◆ **Exercise prompt**
Please retype the data below line for line and leave out every picture.

Given material: Begin

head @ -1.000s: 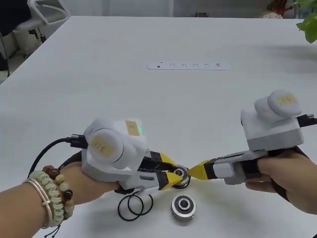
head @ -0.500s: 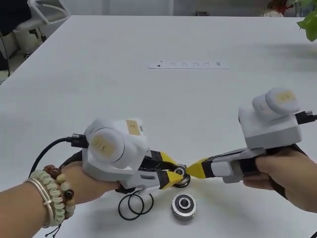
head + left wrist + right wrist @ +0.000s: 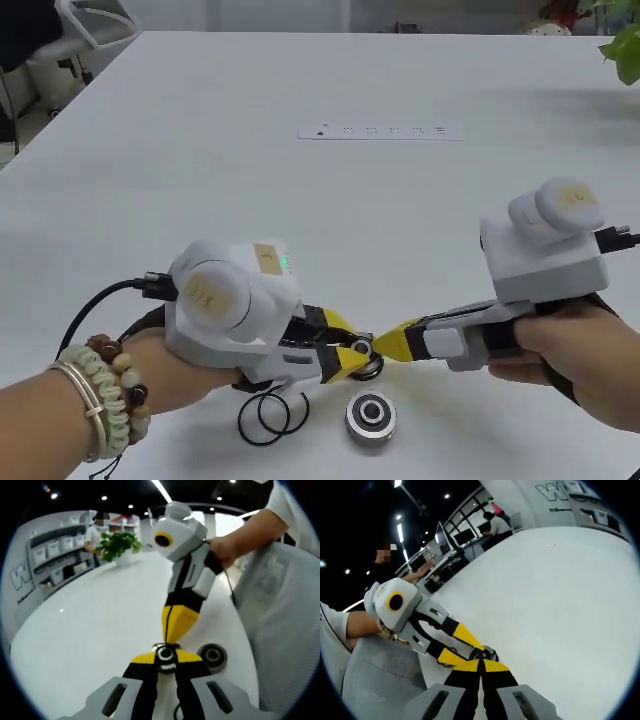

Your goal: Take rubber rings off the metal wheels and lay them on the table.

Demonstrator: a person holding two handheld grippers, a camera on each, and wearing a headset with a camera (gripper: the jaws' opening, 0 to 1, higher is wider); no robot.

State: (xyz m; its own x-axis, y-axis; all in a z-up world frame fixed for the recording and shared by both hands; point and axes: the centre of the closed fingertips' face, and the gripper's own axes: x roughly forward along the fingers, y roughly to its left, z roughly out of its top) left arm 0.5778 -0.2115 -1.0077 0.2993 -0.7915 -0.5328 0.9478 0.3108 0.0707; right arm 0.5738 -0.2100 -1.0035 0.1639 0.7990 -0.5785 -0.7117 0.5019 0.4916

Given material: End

◆ **Written answer**
head @ -1.000s: 
head @ -0.500s: 
head + left wrist + right wrist @ +0.000s: 

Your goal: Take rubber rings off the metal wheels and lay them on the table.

Demonstrator: a person holding two handheld grippers, a camera on each, and wearing a headset with a camera (gripper: the jaws' opening, 0 to 1, higher is wider); no robot.

State: (xyz m; its own x-axis, y-axis; all in a z-up world frame fixed for the recording and shared by both hands; point and axes: the centre of the closed fingertips' face, and the gripper's own axes: x roughly forward along the fingers, y roughly to its left, z roughly out of its top) left arm 0.5778 -0.2115 -1.0077 0.2993 -0.7915 -0.5328 0.9478 0.3108 0.0707; right arm 0.5738 -0.2100 -1.0035 0.1639 0.7990 -0.5785 -0.7117 0.5019 0.4916

The requested output has been produced.